Rock ledges and scarps or any natural overhang in locations such as the Adirondacks in New York or the New River George in West Virginia become draped with icefalls during the winter.

How does an Icefall form? First, there must be an anchor for the icefall. This process begins when the temperature is below freezing and a source of water is available so that Frazil ice (a suspension of small ice crystals which can adhere to grass, soil or rock surfaces) forms as an anchor for grand display to follow. Much as the hanging dam at the eaves of a house roof provide the anchor for icicles - the frazil ice becomes the natural beginning of an icefall. The pillars and curtains of ice that make up an icefall have a washboard surface which appears to be characteristic of these naturally formed vertical sculptures.

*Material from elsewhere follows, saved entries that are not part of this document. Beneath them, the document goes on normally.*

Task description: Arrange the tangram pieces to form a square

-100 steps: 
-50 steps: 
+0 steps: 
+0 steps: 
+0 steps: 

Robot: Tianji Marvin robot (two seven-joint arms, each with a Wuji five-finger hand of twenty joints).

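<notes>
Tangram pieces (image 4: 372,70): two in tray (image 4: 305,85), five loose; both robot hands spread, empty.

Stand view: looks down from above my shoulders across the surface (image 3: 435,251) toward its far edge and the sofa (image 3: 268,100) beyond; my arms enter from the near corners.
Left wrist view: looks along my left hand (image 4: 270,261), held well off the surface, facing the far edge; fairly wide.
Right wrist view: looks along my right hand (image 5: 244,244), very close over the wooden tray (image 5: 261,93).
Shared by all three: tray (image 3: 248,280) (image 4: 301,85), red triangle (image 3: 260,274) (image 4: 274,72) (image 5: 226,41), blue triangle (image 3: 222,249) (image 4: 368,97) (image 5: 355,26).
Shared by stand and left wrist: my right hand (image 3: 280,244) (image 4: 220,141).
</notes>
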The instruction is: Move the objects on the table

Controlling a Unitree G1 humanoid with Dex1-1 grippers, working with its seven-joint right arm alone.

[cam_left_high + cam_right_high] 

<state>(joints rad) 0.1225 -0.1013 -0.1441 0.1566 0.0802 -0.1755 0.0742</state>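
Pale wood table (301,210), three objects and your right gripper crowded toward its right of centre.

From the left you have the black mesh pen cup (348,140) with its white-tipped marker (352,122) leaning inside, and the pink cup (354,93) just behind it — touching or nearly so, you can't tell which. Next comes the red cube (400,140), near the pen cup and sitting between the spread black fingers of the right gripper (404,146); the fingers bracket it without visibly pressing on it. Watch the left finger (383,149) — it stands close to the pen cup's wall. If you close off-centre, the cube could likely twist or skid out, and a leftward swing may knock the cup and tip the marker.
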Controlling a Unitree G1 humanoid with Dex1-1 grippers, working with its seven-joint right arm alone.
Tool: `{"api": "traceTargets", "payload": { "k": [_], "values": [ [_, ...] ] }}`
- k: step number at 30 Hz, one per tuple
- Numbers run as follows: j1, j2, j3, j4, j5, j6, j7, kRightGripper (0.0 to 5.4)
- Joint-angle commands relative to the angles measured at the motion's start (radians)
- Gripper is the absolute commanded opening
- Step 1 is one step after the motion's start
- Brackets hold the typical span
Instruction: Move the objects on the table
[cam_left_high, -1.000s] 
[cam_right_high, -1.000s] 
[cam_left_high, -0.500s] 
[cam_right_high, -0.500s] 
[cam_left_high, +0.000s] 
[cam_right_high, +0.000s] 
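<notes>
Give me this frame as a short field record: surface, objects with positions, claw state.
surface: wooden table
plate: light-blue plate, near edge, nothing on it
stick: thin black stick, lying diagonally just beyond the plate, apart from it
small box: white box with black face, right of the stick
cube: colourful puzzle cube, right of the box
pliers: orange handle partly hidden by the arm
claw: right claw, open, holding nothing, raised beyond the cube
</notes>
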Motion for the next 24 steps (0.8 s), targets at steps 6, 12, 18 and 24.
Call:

The ice that constitutes an icefall is finely polycrystalline and usually shows layering when a thin sample of the ice is viewed under polarized light. The layering is seen as a variation of crystal size across the section and this is related to episodes of additional ice accretion due to rainfall and meltwater. The midwinter warming periods would also be expected to result in the recrystallization of the icefall surface.

When cold water flows from an overhang at subzero temperatures we can always expect icicles to form. Some icefalls look like massive icicles 'glued' together to form a massive curtain of ice. They appear as long sharp cones growing over ten times faster in length than diameter. The growing icicle is not completely frozen, but consists of a long tube of unfrozen water enclosed in ice. Thickness is achieved when a thin film of water flowing down the outside of the icicle freezes. The temperature, wind speed and the amount of water available are incorporated to determine the increase in diameter and length of icicles. Once the basic icefall forms, the details will be determined by the pathways of flowing water that will freeze and add mass to the icefall.

In addition to the water icefall described above - there is also the 'alpine icefall' where ice forms through pressure sintering and recrystallization of snow. This process is signifigantly aided by water which comes in the form of rain and water runoff.